**WHAT YOU NEED TO DO:** Starting at the line that contains "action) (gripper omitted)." and ending at the line that contains "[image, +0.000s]", the lines below are to be given again exactly, with nothing added.

---------- RECORD EXCERPTS ----------

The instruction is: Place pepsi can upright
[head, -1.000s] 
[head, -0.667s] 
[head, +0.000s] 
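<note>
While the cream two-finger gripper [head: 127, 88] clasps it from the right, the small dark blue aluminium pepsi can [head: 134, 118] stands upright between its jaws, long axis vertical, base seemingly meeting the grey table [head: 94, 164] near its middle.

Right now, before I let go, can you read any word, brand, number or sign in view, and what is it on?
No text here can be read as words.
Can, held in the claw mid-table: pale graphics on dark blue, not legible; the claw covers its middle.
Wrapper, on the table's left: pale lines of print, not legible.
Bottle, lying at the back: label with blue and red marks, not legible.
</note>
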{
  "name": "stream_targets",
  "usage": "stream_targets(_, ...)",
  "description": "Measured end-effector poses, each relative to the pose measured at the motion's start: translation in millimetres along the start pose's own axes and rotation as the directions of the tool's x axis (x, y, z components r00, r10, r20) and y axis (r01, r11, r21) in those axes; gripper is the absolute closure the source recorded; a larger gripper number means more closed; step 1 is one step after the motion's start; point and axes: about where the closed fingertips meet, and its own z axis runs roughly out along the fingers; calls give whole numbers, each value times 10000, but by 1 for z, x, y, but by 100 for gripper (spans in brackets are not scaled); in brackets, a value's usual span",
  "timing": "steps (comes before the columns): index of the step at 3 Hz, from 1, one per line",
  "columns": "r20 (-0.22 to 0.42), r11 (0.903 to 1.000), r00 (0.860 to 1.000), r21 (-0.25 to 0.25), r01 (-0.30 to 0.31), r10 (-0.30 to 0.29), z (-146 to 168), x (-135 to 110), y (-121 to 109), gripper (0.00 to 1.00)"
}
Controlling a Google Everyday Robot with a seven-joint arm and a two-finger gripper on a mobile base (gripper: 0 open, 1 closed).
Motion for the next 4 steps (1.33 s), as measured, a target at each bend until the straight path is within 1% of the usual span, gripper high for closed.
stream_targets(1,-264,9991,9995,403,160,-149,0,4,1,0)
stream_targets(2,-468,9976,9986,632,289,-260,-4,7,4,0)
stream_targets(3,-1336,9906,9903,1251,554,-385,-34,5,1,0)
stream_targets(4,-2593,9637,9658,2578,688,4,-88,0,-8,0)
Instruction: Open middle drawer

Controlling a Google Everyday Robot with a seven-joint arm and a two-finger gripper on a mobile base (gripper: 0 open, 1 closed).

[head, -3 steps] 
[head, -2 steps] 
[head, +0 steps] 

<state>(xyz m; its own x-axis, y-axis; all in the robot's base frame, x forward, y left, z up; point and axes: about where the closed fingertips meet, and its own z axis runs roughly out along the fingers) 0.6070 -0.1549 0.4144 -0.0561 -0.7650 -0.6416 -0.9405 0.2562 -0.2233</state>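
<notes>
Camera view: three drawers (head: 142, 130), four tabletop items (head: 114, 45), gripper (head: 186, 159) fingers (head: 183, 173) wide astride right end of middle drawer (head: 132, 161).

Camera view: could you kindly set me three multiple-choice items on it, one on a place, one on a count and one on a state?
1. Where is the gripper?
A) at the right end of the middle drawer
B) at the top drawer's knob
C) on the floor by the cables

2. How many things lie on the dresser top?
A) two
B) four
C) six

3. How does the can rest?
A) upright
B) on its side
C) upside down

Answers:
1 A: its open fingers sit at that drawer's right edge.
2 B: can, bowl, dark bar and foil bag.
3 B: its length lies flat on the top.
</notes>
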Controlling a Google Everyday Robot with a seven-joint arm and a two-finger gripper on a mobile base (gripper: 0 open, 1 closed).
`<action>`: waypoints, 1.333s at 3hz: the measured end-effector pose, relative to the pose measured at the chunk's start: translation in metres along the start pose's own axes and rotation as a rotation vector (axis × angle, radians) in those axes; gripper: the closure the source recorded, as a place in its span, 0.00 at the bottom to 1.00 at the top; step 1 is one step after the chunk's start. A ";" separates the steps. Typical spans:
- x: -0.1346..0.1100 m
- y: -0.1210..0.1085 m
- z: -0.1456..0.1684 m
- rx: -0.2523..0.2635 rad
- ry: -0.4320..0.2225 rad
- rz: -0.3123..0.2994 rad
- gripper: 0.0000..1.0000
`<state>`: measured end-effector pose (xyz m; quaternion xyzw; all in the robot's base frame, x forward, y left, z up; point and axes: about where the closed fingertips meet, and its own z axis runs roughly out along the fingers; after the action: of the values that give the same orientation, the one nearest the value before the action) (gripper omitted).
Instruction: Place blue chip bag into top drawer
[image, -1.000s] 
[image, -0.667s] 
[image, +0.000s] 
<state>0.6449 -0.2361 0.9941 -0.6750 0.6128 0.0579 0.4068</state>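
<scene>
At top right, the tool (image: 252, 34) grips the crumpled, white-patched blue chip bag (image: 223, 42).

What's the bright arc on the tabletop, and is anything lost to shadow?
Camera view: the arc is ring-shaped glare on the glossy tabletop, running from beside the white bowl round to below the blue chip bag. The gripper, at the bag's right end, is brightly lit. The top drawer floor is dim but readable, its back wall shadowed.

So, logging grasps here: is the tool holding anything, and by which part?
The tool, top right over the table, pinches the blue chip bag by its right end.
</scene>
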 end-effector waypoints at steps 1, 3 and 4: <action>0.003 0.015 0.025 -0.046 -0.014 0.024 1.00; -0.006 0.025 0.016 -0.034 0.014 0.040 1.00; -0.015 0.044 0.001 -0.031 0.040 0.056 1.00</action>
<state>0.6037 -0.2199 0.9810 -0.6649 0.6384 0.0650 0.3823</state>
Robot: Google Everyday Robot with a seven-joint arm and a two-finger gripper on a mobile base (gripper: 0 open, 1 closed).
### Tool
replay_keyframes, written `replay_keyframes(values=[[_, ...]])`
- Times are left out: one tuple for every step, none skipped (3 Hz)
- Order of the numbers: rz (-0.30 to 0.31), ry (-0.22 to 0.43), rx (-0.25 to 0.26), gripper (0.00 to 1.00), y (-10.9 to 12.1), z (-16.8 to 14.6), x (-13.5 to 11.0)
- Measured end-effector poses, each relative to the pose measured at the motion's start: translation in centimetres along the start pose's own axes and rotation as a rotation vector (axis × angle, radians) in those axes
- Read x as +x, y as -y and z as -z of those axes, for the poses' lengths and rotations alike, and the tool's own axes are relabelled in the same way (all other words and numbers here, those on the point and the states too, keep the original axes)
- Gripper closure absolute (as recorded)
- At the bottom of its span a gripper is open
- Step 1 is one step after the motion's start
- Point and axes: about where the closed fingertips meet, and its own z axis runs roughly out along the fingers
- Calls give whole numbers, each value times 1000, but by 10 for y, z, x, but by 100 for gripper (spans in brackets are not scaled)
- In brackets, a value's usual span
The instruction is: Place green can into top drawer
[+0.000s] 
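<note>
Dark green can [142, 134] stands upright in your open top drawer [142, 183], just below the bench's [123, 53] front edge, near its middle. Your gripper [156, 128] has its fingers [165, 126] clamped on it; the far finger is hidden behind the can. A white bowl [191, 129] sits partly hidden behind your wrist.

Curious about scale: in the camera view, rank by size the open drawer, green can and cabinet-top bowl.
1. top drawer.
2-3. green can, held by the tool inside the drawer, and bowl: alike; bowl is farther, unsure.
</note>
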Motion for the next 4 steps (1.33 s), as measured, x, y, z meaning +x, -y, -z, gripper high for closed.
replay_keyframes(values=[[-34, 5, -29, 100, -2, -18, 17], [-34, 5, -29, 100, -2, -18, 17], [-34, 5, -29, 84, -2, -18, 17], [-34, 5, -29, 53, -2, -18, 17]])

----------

**ANSWER BELOW:**
`<state>`: measured end-effector pose (xyz m; quaternion xyzw; all in the robot's base frame, x forward, y left, z up; point and axes: about where the closed fingertips meet, and its own z axis runs roughly out along the fingers; after the action: of the values that give the same orientation, the one nearest the value before the action) (gripper omitted).
Instruction: Place blue chip bag into top drawer
[image, -1.000s] 
[image, -0.667s] 
[image, +0.000s] 

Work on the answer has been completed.